DATA EXTRACT: Begin

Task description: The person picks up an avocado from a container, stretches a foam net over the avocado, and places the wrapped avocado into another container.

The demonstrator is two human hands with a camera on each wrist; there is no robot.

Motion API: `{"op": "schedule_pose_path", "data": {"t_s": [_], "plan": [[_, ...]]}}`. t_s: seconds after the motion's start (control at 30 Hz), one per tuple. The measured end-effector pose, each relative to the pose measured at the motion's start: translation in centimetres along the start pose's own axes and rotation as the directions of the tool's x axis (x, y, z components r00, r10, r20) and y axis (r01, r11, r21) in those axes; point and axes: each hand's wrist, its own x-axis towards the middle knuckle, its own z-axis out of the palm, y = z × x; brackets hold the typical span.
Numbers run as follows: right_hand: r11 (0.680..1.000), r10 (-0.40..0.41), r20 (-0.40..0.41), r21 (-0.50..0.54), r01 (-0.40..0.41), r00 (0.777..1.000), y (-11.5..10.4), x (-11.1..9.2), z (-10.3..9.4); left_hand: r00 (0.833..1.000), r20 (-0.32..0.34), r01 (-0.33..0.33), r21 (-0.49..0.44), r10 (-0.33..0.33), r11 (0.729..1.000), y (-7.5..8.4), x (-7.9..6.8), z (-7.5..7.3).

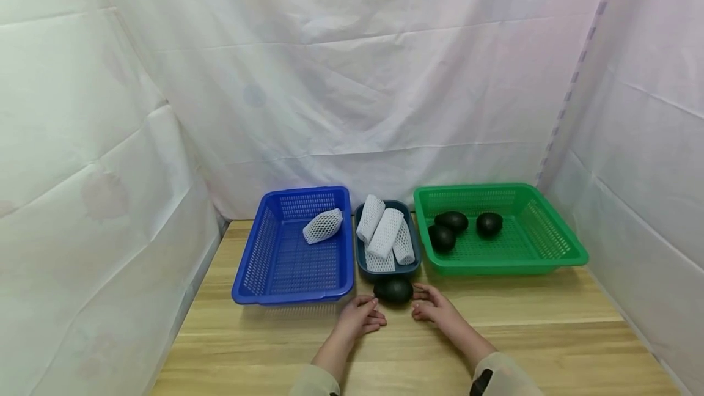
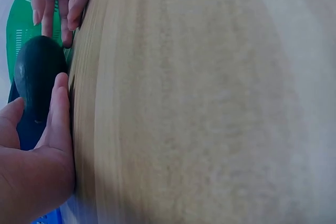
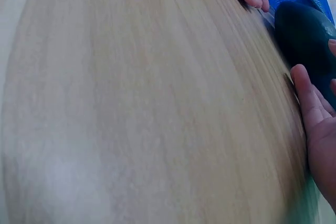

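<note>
A dark avocado (image 1: 393, 291) lies on the wooden table, in front of a small dark basket. My left hand (image 1: 359, 316) is at its left end, thumb and fingers spread apart with the fingertips close to the skin. At the other end my right hand (image 1: 434, 307) reaches in with fingers loosely extended and the thumb apart from them. In the left wrist view the avocado (image 2: 39, 72) sits between both hands, neither curled round it. The right wrist view shows the avocado (image 3: 307, 38) beyond the right fingers (image 3: 304, 90).
The small dark basket (image 1: 360, 256) holds several white foam net sleeves (image 1: 385, 232). To its left, a blue basket (image 1: 293, 296) contains one item in a white foam net (image 1: 323, 226). On the right stands a green basket (image 1: 528, 252) with three avocados (image 1: 489, 224). White cloth surrounds the table.
</note>
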Motion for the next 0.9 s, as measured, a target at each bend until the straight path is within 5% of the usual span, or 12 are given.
{"op": "schedule_pose_path", "data": {"t_s": [0.17,0.3,0.4,0.5,0.67,0.77,0.9], "plan": [[1.000,0.019,-0.026,-0.017,-0.020,0.999,-0.7,-0.6,0.0,1.000,-0.031,-0.004,0.024,0.005,1.000,0.1,-0.5,0.1],[0.984,0.012,-0.085,-0.176,-0.027,0.996,-2.0,-1.0,0.2,0.997,-0.067,-0.037,0.135,0.047,0.990,0.7,-1.1,0.1],[0.933,-0.027,-0.117,-0.359,-0.017,0.993,-3.4,-1.3,0.4,0.991,-0.061,-0.095,0.276,0.116,0.956,1.6,-1.6,0.3],[0.828,-0.114,-0.074,-0.558,0.054,0.991,-5.0,-1.3,0.6,0.982,-0.005,-0.171,0.419,0.191,0.892,2.7,-2.1,0.8],[0.595,-0.232,0.063,-0.781,0.193,0.971,-7.2,-1.0,1.2,0.937,0.097,-0.322,0.617,0.337,0.718,4.6,-2.9,1.7],[0.474,-0.285,0.126,-0.843,0.254,0.950,-8.3,-0.6,1.6,0.869,0.169,-0.427,0.731,0.464,0.532,6.0,-3.3,2.1],[0.330,-0.368,0.208,-0.882,0.337,0.906,-9.3,0.5,2.2,0.738,0.304,-0.521,0.824,0.602,0.222,7.9,-3.4,2.1]]}}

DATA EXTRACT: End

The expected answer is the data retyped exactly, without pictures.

* THE ANSWER:
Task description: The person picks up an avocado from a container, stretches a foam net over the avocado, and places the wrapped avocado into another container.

The demonstrator is two human hands with a camera on each wrist; there is no robot.

Motion API: `{"op": "schedule_pose_path", "data": {"t_s": [_], "plan": [[_, ...]]}}`. t_s: seconds after the motion's start (control at 30 Hz), one per tuple. The measured end-effector pose, each relative to the pose measured at the motion's start: translation in centimetres along the start pose's own axes and rotation as the directions of the tool's x axis (x, y, z components r00, r10, r20) and y axis (r01, r11, r21) in those axes; point and axes: each hand's wrist, its own x-axis towards the middle knuckle, its own z-axis out of the palm, y = z × x; brackets hold the typical span.
Numbers run as follows: right_hand: r11 (0.680..1.000), r10 (-0.40..0.41), r20 (-0.40..0.41), r21 (-0.50..0.54), r01 (-0.40..0.41), r00 (0.777..1.000), y (-11.5..10.4), x (-11.1..9.2), z (-10.3..9.4); left_hand: r00 (0.833..1.000), r20 (-0.32..0.34), r01 (-0.33..0.33), r21 (-0.49..0.44), r10 (-0.33..0.33), r11 (0.729..1.000), y (-7.5..8.4), x (-7.9..6.8), z (-7.5..7.3).


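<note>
A dark avocado (image 1: 393, 291) lies on the wooden table, in front of a small dark basket. My left hand (image 1: 359, 316) is at its left end, thumb and fingers spread apart with the fingertips close to the skin. At the other end my right hand (image 1: 434, 307) reaches in with fingers loosely extended and the thumb apart from them. In the left wrist view the avocado (image 2: 39, 72) sits between both hands, neither curled round it. The right wrist view shows the avocado (image 3: 307, 38) beyond the right fingers (image 3: 304, 90).
The small dark basket (image 1: 360, 256) holds several white foam net sleeves (image 1: 385, 232). To its left, a blue basket (image 1: 293, 296) contains one item in a white foam net (image 1: 323, 226). On the right stands a green basket (image 1: 528, 252) with three avocados (image 1: 489, 224). White cloth surrounds the table.
</note>
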Motion for the next 0.9 s, as measured, a target at each bend until the straight path is within 5% of the usual span, or 12 are given.
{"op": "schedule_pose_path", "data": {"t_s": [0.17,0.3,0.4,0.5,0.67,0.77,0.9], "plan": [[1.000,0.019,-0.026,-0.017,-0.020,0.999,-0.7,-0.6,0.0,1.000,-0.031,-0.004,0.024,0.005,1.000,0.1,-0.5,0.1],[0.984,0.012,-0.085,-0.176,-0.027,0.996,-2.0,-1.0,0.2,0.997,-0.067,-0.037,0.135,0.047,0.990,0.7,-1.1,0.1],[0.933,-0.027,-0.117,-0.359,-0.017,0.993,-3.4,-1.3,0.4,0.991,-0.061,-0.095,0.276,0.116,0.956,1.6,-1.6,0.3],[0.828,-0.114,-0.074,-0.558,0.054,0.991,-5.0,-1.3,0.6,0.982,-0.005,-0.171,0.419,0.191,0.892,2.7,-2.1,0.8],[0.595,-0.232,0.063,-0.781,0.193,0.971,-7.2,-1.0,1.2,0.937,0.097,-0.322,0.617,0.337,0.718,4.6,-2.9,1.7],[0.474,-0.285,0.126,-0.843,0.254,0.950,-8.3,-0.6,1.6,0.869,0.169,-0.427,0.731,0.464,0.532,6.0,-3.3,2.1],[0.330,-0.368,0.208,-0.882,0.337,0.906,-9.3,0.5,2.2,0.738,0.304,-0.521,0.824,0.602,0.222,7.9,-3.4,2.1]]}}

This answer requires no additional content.